I have a number of small files, each of which maps to a single event. Since these files aren't actively added to (one-shot deals), I have been using batch mode to ingest them.
I recently saw a problem during some testing. If I added the same file to the monitor directory a second time, the event in the file was ingested again and the search now shows multiple instances of the same event. I thought that Splunk was able to avoid duplicate entries by hashing the file and doing a CRC check. However, that does not seem to be working. The file that I have added has the same contents and the same name. The only thing different is the timestamp of the file since it was recently copied into the monitor directory.
Here are the contents of my inputs.conf.
[batch:///data/metadata] disabled = false move_policy = sinkhole sourcetype = meta
I haved tried with and without
crcSalt = <SOURCE>
but it made no difference; the file is re-ingested every time I copy it into the batch monitor directory creating another duplicate event.
Is there a way to avoid re-ingestion? Failing that, can I do something in search so that everyone only sees the most recent instance of the event?
Hi @trenin, I know this might be too late for a reply, but letting you know anyway.
I was having the same issue and came across your question while searching for an answer.
Are you using any REGEXes for field extractions or timestamp prefixes in your sourcetype?
My problem was that one of the (lengthy) REGEX i was using in the one of the sourcetype definitions was split in the middle and carrid over to the line below and splunk was only considering the first line (malformed REGEX). I spotted it when I was restating splunk and it warned me of it during the validation of .conf files.
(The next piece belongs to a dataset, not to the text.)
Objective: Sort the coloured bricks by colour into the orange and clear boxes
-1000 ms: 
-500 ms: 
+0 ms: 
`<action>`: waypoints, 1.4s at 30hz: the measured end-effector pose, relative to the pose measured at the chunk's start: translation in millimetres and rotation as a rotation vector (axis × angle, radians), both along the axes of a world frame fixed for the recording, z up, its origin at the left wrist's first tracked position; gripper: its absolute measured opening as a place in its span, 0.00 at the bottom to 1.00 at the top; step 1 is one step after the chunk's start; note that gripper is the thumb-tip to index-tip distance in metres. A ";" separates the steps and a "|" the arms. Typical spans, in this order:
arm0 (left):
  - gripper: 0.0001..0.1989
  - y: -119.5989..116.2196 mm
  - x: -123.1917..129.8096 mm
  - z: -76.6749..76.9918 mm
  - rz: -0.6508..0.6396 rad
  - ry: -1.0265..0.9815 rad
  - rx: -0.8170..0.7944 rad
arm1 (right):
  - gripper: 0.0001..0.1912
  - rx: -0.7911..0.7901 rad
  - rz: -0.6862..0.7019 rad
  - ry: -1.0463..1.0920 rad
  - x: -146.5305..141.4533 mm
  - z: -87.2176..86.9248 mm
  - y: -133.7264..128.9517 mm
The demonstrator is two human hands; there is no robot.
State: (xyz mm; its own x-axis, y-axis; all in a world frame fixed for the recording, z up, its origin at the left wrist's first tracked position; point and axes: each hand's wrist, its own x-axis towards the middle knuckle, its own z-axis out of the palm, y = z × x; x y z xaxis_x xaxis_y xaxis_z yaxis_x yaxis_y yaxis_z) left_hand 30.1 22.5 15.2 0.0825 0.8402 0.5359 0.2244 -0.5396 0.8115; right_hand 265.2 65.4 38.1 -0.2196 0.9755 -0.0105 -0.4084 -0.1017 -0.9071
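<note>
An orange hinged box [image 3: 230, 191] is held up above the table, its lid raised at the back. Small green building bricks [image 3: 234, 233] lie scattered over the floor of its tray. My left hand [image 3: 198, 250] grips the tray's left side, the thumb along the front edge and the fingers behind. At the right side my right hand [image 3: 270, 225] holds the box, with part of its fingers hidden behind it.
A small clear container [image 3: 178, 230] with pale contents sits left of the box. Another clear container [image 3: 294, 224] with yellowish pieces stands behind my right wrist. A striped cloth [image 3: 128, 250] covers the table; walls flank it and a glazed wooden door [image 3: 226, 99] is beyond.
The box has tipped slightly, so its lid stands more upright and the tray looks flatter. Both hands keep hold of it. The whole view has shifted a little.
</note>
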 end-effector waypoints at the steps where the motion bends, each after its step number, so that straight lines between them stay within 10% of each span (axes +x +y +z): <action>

After I fixed that it, I had not duplication. So, for me the duplication was for only for the inputs that was using that particular sourcetype.
Can you make sure, the files at the monitor location aren't being updated on their name OR getting edited multiple times ? May be to check, If there are any log rotation policy defined on these files.
Also, can you check the index times and indexing servers for the individual entries of these multiple duplicated events. This will help troubleshoot that at what time your events are getting duplicated and whether they are being sent to different indexers ?
I am manually copying the file in to the monitor directory, watching it get ingested and then manually copying the file a second time, and watching it get ingested a second time. There are now two events in Splunk UI for the exact same file. I know that this scenario will occur, so I am testing it. I thought/was hoping Splunk was able to detect duplicates with the hash and not re-ingest. There is only one indexer.
Have you tried
crcSalt = <string>
Also, take a look at -
How much of a file, in bytes, that the input reads before trying to
identify whether it is a file that has already been seen. You might want to
adjust this if you have many files with common headers (comment headers,
long CSV headers, etc) and recurring filenames.
Cannot be less than 256 or more than 1048576.
CAUTION: Improper use of this setting will cause data to be re-indexed. You
might want to consult with Splunk Support before adjusting this value - the
default is fine for most installations.
Default: 256 (bytes).
Let me know if that resolves your problem
OR we can also start talking about using monitor:// instead of batch://
crsSalt = ConstantString
Made no difference. I tried defining a crclength of 1024. No difference.
I am using batch instead of monitor because the files are one offs each containing a single event. Once ingested, the file is no longer necessary. I will be getting 10s of millions of files and don't want them to hang around in the monitor directory.